Kenrick, or Ken, now 79, was mayor of Hackney for a year from 1984 and deputy mayor the year before that. He’d only become a councillor for the first time in 1982, when he was told by the council’s chief executive he’d racked up the most votes in King’s Park ever for a councillor – testimony to his popularity.

Kenrick had built up a name for himself as secretary of the tenants’ association at Kingsmead where he had come up with the idea to take the Greater London Authority to court for not fulfilling its obligations to keep the Homerton estate tidy.

Before he moved to the UK in 1962 to work at a plastic moulding factory in Peckham, he was involved in the Bustamante trade union in Jamaica where he worked on a sugar plantation,

When he married his wife Phyllis three years later they moved to Stoke Newington and he took a job as a mechanical assistant at TfL. Becoming a parent governor at Princess May Primary School where his daughter Angela attended nursery launched the start of his involvement in the community. But it was his militancy at Kingsmead that got him noticed.

The Gazette covered a protest march he organised which saw tenants dumping their black bin bags in front of the GLA’s housing office in Homer Road.

“We said: ‘You aren’t listening to us. This is your present’,” remembers Ken. “And we chucked it down in front of the office front door. They started doing a bit of shifting and turning and giving a bit more respect to the tenants of the estate.”
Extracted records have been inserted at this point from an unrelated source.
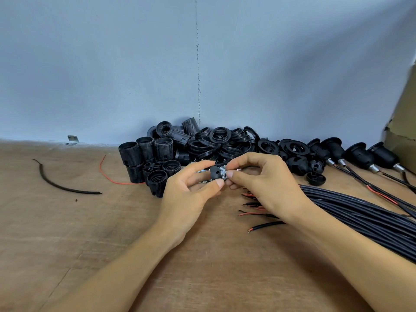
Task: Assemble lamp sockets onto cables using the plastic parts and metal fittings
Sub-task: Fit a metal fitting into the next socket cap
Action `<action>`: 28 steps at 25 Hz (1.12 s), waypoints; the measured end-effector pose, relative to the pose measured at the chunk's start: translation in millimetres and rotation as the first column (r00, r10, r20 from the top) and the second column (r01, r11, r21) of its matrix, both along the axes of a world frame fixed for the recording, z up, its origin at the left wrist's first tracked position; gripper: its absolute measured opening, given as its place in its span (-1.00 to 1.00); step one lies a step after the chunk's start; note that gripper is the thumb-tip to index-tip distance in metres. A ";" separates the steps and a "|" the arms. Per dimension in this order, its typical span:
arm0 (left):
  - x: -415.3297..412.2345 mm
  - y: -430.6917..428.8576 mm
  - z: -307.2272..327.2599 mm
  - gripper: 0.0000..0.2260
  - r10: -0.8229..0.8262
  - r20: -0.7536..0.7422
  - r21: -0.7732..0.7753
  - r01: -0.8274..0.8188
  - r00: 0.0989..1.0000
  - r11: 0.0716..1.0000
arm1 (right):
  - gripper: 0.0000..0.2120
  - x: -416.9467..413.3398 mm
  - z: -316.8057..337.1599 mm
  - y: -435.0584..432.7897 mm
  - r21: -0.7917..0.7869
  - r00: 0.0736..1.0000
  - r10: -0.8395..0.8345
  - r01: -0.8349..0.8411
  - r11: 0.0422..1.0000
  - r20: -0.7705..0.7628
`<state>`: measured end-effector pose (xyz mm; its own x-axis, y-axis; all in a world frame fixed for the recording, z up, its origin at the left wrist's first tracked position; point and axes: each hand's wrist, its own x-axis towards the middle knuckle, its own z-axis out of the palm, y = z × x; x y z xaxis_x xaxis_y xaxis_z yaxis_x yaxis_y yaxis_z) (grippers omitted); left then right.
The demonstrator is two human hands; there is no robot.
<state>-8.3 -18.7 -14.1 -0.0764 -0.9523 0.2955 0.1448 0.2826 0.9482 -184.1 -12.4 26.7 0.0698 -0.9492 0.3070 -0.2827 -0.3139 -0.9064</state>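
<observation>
Cap (213,172) sits above the surface (90,221), pinched in our left hand (186,194). Our right hand (258,183) pinches the fitting (221,171) against it with curled fingers (230,174). We should line up both axes, then twist gently.

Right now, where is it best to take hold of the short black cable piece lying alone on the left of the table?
Pinch the short black cable piece at its curved middle, coming from straight above: it lies flat on the table, touching nothing else, so both sides are free.
</observation>
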 end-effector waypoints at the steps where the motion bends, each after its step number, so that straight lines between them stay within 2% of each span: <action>1: -0.9 0.3 0.9 -0.69 -0.007 -0.027 0.016 0.007 1.000 1.000 | -0.92 -0.5 0.4 -0.1 -0.004 1.000 -0.001 0.001 1.000 -0.013; 5: -1.0 0.7 5.2 -0.78 -0.030 -0.130 0.087 0.042 0.991 0.995 | -0.89 -2.2 0.9 -0.1 -0.006 1.000 0.020 -0.020 1.000 -0.022; 10: 2.0 -3.0 6.8 -0.67 -0.060 -0.287 0.201 0.122 0.956 0.972 | -0.86 -4.7 1.5 -0.9 0.023 1.000 0.016 -0.016 1.000 0.000; 12: 3.6 -4.3 5.7 -0.65 -0.079 -0.288 0.217 0.145 0.955 0.965 | -0.87 -5.7 2.2 -1.4 0.035 1.000 0.027 -0.027 0.999 0.005; 17: 5.1 -5.9 2.8 -0.80 -0.097 -0.245 0.225 0.154 0.965 0.962 | -0.85 -7.6 2.0 -3.8 0.033 0.999 0.032 -0.032 0.999 0.002; 24: 7.0 -6.7 3.0 -0.62 -0.125 -0.270 0.222 0.188 0.955 0.957 | -0.96 -7.1 -4.3 -2.6 -0.046 0.997 -0.027 0.024 0.999 -0.069; 28: 7.8 -5.7 2.4 -0.68 -0.156 -0.272 0.200 0.214 0.950 0.956 | -0.83 -6.1 -8.0 -1.8 -0.122 0.985 -0.092 0.075 0.990 -0.144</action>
<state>-0.5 -24.5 -11.7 -0.2085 -0.9719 0.1088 0.4154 0.0127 0.9095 -190.2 -14.2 18.7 0.0448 -0.9124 0.4069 -0.4415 -0.3834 -0.8112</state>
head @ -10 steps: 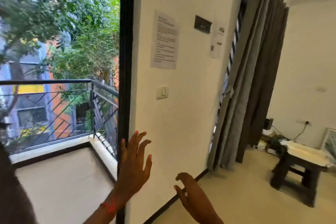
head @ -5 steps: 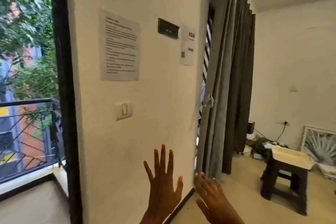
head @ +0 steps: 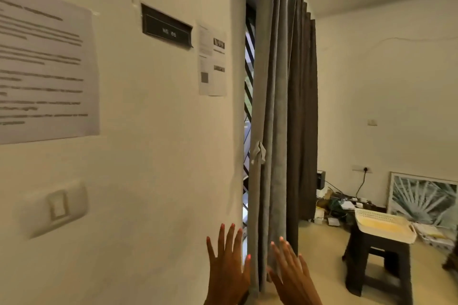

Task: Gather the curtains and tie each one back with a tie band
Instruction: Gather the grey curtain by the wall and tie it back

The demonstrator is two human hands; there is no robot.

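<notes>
At the bottom centre, the left hand (head: 229,272) and right hand (head: 293,280) had fingers spread, gripping nothing. The right perhaps touched the grey curtain (head: 271,106), hanging mid-frame with a tie band (head: 259,153) at its left edge.

Both hands, at the bottom centre of the frame, were bare, as were the wrists down to the frame's lower edge. The left hand (head: 228,273) had slim fingers with nails painted coral-pink, brightest on the thumb. The right hand (head: 293,277) carried the same polish, its nails blurred and paler.
</notes>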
People had been throwing their waste over their balconies because the rubbish chutes weren’t big enough – but the GLA eventually promised to install bigger ones.

Ken also started three football teams to keep kids out of trouble, and campaigned for a community hall where he became the caller at the pensioners’ bingo club.
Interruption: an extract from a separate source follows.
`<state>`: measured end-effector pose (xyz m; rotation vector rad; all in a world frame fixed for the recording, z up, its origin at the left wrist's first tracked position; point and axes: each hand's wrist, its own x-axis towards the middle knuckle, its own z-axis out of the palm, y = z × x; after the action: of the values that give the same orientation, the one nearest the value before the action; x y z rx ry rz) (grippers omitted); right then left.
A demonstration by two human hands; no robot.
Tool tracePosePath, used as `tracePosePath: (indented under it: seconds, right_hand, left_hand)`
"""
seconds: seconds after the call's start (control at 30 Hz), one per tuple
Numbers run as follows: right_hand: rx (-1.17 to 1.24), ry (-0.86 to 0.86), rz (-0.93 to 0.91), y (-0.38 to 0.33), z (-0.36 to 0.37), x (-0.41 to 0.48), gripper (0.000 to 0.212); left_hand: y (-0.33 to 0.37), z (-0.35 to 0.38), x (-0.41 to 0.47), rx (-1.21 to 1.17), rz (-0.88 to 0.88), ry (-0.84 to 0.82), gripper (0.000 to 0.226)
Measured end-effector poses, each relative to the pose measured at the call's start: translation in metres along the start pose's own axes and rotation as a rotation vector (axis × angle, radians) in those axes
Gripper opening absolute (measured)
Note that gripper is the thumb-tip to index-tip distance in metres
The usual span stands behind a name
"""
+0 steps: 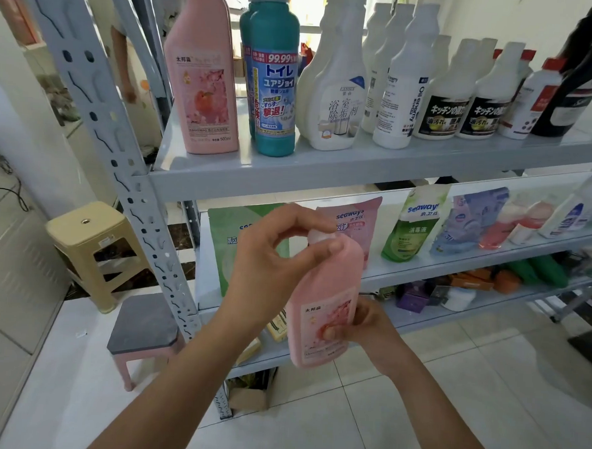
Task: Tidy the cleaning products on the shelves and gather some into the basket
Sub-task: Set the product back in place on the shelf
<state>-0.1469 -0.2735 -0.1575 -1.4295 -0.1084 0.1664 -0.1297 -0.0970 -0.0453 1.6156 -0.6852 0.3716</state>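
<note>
— What stands at the far left?

— Two stools on the tiled floor: a beige plastic stool (pixel 84 244) with a square top, and just in front of it a pink stool (pixel 143 322) with a matt grey seat. Beside them rises the perforated metal upright (pixel 89 86) of the rack, painted pale grey.

— And the top shelf (pixel 358 179)?

— A smooth grey metal board. At its left end is a tall pink bottle (pixel 206 82) with a slanted neck and a blossom label, then a round teal bottle (pixel 276 86), both upright.

— Where are the hands?

— Below that, in front of the middle shelf (pixel 457 263). The left hand (pixel 272 257) curls its fingers and thumb round the cap of a second pink bottle, the held bottle (pixel 328 294), glossy plastic, leaning slightly. The right hand (pixel 361 325) grips its lower body, thumb pressed on the label. The bottle is off the shelf, in the air.

— Further right?

— Above, white plastic bottles (pixel 339 96) with flared shoulders, then white ones with black labels (pixel 441 108), then dark bottles (pixel 580 78), blurred. On the middle shelf, soft stand-up pouches: a green pouch (pixel 232 234) partly behind the left hand, a pink pouch (pixel 353 220), a green-and-white pouch (pixel 414 223), a blue pouch (pixel 469 219).
</note>
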Motion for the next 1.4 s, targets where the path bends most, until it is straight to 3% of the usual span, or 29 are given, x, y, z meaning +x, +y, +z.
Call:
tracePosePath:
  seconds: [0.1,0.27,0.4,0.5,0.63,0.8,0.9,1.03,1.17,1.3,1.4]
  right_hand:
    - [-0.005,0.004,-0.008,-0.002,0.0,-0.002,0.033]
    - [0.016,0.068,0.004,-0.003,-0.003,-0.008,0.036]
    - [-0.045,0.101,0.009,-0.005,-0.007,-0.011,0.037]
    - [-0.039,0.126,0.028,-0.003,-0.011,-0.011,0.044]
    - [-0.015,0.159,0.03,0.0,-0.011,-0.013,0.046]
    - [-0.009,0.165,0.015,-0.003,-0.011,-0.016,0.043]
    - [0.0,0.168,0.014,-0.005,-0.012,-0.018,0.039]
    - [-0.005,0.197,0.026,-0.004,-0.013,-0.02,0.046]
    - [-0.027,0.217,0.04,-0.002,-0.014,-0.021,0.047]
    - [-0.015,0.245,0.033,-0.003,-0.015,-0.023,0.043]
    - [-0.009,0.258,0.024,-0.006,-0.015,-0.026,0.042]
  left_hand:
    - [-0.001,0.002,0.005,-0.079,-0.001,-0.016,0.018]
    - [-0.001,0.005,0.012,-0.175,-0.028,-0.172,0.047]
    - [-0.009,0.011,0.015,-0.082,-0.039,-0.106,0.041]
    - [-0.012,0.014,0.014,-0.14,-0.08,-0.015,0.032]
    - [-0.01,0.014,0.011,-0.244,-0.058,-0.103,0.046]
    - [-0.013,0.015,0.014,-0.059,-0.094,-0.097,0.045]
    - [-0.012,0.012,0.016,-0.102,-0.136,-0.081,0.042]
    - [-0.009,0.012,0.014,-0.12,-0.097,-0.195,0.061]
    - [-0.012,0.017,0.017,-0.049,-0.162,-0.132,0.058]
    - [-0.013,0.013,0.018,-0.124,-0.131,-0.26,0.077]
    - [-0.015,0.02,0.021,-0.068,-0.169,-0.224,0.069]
The Labour MP Stanley Clinton-Davis, now a lord, suggested Ken should become a councillor.

“I said: ‘I won’t do that until I know the people are with me so I can get support’,” he remembers. “He said: ‘They already know you – you have done so much already. People already know you at the town hall, because you stand up for the people.’”

Ken became vice-chair of housing and loved the debate at council meetings “where the opposition is having a go at you”. He had a whirlwind year as mayor and can’t remember all the invites he received.

“I was able to go around the borough to meet people and that was important to me. The people who vote for us are the people we represent, and we should know them,” he said. “This elderly lady once came to say: ‘We have your picture from the Hackney Gazette and I have it framed and have it over my bed head’. It was so nice to hear that.”

One of the most controversial issues during his time as mayor was Thatcher’s poll tax, which the council opposed. Ken still recalls the cheers in the council chamber when it was announced it had been scrapped. He is proud to have signed an anti-apartheid declaration, to send a message of support to Mandela’s freedom fighters in South Africa, and to have opened the borough’s first ever cycle track from Reading Lane to London Fields.

He remained a councillor for 18 years until 2001. But latter years were marred by the Mark Trotter affair. Ken was one of 17 councillors expelled from the Labour party in 1996 when the council refused to hold a public inquiry into why the known paedophile was hired to work in children’s care homes.

Ken, a father-of-four who has six grandchildren, took redundancy from TfL aged 52. He remained busy during his retirement working as a magistrate, a deacon of Homerton Baptist Church, and as Chair of the Association of Jamaicans UK Trust, as well as gardening on his beloved allotment.

But he has one bugbear stretching back to his time as Mayor. The plaque at Homerton Station stating he opened it in 1985 was taken down in 2010 when it became an Overground station - and apparently TfL can’t find it.

“It’s a landmark,” said Ken. “I need the plaque back for history’s sake, and in years to come it will show that Homerton Station was opened by none other than Kenrick Hanson.”